■ **ACTION ITEM**: From the records below, output exactly the lines running from the line containing "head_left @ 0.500" through the line containing "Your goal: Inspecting", and no others.

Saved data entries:
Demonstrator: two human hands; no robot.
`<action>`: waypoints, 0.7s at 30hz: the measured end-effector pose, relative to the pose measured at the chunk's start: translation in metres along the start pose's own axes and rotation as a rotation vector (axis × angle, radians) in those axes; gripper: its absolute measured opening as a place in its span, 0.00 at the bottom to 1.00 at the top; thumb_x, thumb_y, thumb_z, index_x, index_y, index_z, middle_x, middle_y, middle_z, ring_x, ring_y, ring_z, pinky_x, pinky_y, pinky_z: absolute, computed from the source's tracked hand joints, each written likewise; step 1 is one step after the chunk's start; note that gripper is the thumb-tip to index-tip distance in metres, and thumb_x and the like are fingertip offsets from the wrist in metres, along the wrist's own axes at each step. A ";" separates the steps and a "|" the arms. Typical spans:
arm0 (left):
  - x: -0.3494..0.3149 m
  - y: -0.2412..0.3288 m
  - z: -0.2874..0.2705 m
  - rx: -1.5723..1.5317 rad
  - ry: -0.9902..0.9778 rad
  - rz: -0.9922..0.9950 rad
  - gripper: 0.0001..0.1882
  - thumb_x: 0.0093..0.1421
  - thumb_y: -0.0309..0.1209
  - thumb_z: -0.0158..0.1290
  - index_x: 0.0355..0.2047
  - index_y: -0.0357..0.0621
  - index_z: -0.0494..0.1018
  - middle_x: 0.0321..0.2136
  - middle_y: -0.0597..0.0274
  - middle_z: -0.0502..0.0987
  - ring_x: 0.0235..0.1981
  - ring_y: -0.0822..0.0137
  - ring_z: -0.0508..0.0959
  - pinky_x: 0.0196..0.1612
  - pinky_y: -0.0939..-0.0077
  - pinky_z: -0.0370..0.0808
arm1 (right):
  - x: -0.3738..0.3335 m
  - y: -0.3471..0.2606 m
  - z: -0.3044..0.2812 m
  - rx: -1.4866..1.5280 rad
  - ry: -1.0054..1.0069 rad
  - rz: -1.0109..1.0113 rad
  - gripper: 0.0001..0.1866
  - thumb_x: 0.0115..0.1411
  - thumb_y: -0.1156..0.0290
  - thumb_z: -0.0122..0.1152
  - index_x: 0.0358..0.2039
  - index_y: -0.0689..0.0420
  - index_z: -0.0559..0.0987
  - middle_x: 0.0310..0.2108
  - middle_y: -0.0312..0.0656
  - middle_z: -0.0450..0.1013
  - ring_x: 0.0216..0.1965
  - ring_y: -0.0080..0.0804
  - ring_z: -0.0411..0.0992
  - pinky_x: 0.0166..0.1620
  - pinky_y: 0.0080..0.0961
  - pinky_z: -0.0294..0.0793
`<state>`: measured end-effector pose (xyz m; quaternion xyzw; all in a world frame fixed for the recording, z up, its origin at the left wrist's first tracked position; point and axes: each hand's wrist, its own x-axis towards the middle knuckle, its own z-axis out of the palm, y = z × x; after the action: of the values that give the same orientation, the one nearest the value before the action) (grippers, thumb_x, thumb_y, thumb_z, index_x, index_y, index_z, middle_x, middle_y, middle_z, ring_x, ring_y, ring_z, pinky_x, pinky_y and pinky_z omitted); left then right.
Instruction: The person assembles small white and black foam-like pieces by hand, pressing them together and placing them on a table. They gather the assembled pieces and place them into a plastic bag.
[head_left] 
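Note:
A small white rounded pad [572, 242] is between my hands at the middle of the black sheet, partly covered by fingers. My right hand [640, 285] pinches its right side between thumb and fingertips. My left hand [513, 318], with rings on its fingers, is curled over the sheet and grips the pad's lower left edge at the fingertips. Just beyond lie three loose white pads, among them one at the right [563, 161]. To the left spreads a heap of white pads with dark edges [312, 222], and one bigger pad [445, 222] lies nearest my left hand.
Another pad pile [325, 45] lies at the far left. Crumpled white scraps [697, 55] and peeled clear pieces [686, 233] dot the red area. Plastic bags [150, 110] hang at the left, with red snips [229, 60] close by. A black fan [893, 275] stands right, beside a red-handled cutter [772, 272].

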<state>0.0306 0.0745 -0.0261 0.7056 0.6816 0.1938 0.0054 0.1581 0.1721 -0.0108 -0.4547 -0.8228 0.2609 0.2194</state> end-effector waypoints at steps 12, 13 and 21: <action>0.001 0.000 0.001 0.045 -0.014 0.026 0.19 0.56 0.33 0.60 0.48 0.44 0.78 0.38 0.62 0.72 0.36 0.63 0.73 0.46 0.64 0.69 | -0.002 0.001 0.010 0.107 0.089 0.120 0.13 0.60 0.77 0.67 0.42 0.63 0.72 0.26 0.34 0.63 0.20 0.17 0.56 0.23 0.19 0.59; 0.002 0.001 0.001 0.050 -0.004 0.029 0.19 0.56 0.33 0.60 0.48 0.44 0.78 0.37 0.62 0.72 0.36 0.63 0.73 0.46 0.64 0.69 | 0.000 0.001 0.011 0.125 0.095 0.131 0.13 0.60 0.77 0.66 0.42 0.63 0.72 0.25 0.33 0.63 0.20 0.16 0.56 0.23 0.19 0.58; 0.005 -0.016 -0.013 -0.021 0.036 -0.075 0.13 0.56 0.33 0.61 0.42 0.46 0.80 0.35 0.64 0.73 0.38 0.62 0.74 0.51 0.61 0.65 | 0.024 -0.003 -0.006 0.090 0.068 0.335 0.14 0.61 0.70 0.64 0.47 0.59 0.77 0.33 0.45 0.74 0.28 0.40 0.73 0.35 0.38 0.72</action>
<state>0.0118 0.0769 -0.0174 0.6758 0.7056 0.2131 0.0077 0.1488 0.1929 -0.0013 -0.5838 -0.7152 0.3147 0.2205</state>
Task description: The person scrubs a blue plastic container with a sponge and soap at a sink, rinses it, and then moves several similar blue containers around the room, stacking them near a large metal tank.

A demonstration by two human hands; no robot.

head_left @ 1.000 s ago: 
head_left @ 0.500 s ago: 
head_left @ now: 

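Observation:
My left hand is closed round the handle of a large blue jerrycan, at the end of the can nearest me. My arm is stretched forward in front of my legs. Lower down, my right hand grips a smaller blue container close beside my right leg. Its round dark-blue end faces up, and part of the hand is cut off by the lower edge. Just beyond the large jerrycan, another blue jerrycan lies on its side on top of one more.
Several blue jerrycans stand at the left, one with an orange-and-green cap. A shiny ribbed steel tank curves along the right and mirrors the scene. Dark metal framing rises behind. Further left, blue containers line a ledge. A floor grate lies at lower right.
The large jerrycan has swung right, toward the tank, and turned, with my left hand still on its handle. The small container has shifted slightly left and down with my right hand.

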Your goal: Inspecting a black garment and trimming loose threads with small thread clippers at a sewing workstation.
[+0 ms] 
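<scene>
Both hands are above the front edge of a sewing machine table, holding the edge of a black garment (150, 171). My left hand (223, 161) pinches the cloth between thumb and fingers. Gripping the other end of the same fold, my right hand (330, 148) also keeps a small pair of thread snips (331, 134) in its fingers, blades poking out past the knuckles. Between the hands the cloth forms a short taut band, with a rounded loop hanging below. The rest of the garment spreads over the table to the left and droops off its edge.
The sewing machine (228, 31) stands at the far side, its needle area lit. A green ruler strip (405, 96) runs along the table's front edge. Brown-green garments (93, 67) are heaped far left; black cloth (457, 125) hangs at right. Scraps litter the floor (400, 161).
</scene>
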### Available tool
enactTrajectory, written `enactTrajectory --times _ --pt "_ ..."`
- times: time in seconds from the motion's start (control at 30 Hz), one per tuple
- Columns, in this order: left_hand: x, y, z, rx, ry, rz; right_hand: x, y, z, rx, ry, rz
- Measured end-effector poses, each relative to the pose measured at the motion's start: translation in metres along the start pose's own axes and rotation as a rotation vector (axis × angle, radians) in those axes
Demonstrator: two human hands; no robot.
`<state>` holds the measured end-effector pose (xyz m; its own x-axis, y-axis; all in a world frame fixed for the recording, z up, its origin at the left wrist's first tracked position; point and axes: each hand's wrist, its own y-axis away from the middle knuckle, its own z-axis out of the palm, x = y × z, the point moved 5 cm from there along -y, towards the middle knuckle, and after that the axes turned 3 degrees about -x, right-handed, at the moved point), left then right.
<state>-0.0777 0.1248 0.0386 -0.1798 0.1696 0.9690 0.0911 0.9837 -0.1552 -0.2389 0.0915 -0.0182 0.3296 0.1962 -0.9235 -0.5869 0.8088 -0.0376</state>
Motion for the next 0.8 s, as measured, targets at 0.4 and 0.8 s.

■ **SOLUTION**:
head_left @ 0.500 s ago: 
head_left @ now: 

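Observation:
My left hand is closed round the handle of a large blue jerrycan, at the end of the can nearest me. My arm is stretched forward in front of my legs. Lower down, my right hand grips a smaller blue container close beside my right leg. Its round dark-blue end faces up, and part of the hand is cut off by the lower edge. Just beyond the large jerrycan, another blue jerrycan lies on its side on top of one more.
Several blue jerrycans stand at the left, one with an orange-and-green cap. A shiny ribbed steel tank curves along the right and mirrors the scene. Dark metal framing rises behind. Further left, blue containers line a ledge. A floor grate lies at lower right.
The large jerrycan has swung right, toward the tank, and turned, with my left hand still on its handle. The small container has shifted slightly left and down with my right hand.
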
Your goal: Inspecting a black garment and trimming loose threads with small thread clippers at a sewing workstation.

Nothing further is required for this answer.